DESCRIPTION OF THE TASK: Wherever a line of the data contains "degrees", copy that line.

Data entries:
··········
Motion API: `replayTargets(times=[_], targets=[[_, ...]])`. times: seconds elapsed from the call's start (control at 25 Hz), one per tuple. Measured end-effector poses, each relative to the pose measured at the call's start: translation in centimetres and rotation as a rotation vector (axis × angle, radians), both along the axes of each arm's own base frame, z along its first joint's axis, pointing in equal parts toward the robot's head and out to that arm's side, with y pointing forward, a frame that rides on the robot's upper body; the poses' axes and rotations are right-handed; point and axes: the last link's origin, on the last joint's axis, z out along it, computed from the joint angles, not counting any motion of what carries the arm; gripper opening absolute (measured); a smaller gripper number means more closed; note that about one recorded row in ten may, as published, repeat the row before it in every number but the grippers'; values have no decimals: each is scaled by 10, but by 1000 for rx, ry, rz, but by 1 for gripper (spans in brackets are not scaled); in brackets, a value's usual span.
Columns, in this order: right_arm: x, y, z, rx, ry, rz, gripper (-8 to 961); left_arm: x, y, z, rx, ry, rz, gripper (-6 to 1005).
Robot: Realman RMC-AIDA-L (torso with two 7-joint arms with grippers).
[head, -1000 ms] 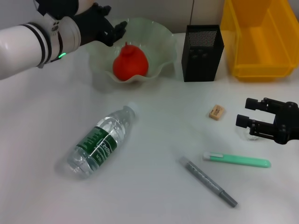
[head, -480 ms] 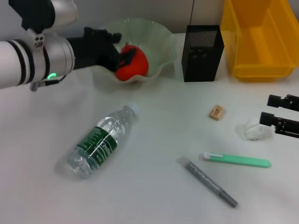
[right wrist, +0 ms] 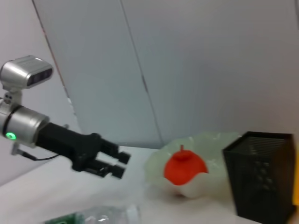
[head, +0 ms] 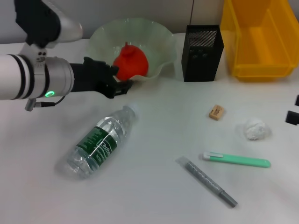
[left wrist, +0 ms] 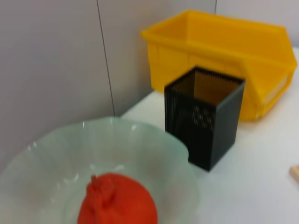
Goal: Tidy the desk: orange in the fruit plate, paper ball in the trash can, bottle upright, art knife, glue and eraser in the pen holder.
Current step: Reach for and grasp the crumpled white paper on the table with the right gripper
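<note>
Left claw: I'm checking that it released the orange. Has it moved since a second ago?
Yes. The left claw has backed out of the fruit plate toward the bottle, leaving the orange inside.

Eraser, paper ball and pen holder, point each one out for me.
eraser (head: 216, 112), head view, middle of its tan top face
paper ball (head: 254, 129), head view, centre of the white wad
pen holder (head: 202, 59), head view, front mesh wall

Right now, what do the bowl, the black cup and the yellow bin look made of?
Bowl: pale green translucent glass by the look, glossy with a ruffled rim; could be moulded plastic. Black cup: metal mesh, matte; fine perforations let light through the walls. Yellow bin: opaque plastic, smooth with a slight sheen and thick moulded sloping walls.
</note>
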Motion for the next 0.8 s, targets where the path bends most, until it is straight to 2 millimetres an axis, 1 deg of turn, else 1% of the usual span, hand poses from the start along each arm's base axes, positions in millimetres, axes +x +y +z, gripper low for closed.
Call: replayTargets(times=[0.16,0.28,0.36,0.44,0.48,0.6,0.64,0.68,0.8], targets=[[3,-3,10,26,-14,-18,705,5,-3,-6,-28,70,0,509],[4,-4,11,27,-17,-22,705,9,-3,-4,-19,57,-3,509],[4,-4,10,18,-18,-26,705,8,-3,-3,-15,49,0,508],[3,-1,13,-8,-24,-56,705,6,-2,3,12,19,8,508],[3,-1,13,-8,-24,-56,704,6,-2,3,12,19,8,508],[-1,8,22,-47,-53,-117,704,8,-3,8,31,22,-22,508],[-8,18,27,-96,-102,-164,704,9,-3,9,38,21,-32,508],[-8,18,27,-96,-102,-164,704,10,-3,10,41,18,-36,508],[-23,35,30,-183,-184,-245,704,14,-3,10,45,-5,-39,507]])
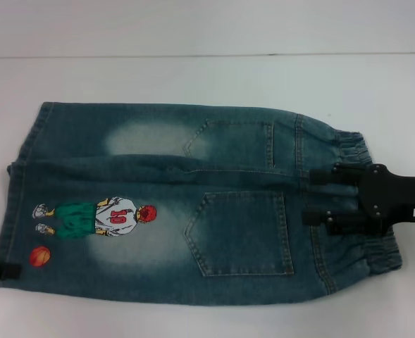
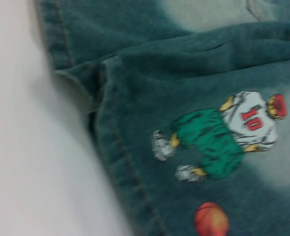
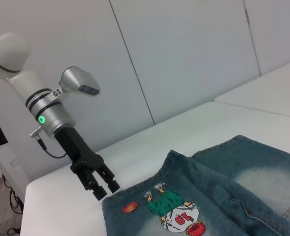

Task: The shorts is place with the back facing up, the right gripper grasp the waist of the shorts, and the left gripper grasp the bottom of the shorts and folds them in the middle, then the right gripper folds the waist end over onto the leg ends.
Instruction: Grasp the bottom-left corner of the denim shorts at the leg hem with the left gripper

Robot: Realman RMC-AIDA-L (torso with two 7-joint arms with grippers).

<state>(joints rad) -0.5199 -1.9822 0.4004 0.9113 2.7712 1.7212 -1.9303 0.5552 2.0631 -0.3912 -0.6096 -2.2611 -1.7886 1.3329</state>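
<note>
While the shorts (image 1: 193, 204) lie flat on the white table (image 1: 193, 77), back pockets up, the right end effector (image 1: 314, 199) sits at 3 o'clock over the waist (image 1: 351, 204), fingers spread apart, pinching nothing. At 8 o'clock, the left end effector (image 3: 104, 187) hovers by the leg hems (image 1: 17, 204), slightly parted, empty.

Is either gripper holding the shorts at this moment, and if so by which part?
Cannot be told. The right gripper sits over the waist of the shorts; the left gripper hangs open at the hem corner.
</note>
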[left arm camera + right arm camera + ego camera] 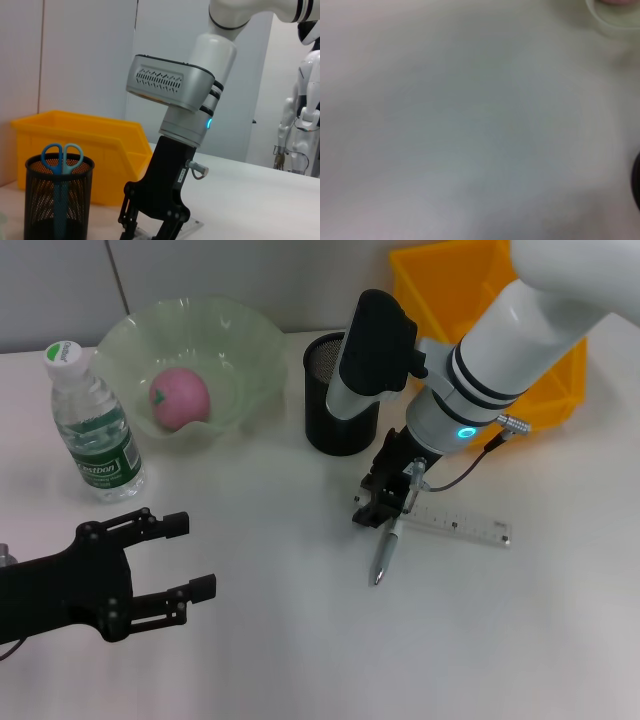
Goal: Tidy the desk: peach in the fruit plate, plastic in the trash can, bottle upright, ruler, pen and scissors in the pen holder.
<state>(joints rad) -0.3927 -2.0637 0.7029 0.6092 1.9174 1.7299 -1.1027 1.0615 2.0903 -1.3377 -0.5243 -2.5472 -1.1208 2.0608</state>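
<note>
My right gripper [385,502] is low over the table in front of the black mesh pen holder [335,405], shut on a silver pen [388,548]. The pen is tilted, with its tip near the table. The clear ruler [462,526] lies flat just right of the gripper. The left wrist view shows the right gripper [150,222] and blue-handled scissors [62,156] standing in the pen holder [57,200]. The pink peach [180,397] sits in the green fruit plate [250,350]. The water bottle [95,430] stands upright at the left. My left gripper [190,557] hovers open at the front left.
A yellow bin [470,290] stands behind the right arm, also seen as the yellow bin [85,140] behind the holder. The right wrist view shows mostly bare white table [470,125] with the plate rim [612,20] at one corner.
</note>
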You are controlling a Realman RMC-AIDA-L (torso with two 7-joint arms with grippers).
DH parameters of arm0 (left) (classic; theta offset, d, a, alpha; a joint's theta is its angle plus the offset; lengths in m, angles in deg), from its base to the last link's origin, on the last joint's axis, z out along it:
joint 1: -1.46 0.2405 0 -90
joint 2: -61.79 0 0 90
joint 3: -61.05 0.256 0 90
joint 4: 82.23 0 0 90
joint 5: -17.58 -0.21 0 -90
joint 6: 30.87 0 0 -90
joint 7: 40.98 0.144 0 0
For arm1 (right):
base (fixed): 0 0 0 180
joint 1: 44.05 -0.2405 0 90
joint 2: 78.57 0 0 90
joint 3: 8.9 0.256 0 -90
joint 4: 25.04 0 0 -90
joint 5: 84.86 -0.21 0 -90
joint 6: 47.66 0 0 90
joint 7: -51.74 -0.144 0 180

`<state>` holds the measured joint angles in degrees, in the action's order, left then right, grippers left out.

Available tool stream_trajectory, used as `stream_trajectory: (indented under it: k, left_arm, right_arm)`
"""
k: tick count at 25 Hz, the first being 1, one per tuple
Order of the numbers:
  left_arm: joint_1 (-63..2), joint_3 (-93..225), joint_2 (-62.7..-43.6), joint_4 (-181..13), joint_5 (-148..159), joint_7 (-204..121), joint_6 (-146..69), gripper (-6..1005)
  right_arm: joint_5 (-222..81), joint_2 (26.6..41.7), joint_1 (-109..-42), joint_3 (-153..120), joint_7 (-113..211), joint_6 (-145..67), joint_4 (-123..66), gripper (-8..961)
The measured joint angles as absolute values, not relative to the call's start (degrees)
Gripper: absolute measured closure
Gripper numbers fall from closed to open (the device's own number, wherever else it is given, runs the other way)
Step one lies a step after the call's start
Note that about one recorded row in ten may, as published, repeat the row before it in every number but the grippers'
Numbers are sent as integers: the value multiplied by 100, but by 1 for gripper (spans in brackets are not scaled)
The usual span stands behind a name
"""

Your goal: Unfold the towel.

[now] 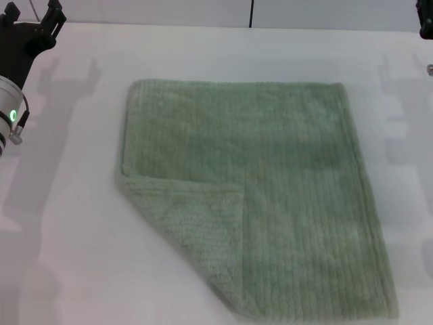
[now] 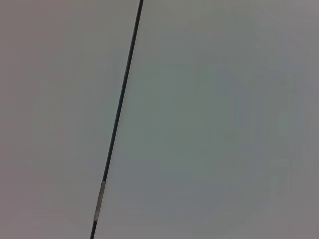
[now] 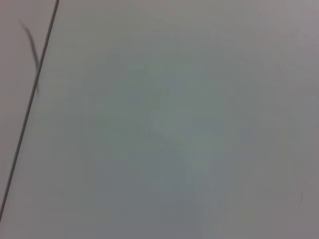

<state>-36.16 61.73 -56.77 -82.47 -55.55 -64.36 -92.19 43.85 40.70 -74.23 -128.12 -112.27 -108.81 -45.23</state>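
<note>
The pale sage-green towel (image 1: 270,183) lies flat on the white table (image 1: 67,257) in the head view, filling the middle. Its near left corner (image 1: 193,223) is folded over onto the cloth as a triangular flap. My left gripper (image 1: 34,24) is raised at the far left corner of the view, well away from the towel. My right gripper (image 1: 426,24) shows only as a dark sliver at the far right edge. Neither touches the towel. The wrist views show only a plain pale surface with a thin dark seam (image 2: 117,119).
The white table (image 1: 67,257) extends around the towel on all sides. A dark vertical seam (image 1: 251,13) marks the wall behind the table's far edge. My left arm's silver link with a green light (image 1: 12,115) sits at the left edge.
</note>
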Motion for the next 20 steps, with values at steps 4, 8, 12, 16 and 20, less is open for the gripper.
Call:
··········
RESPONSE TO THE TASK:
`<state>` holds the measured joint angles in degrees, in the action's order, left then right, grippers left out.
The measured joint angles as absolute values, not relative to the call's start (degrees)

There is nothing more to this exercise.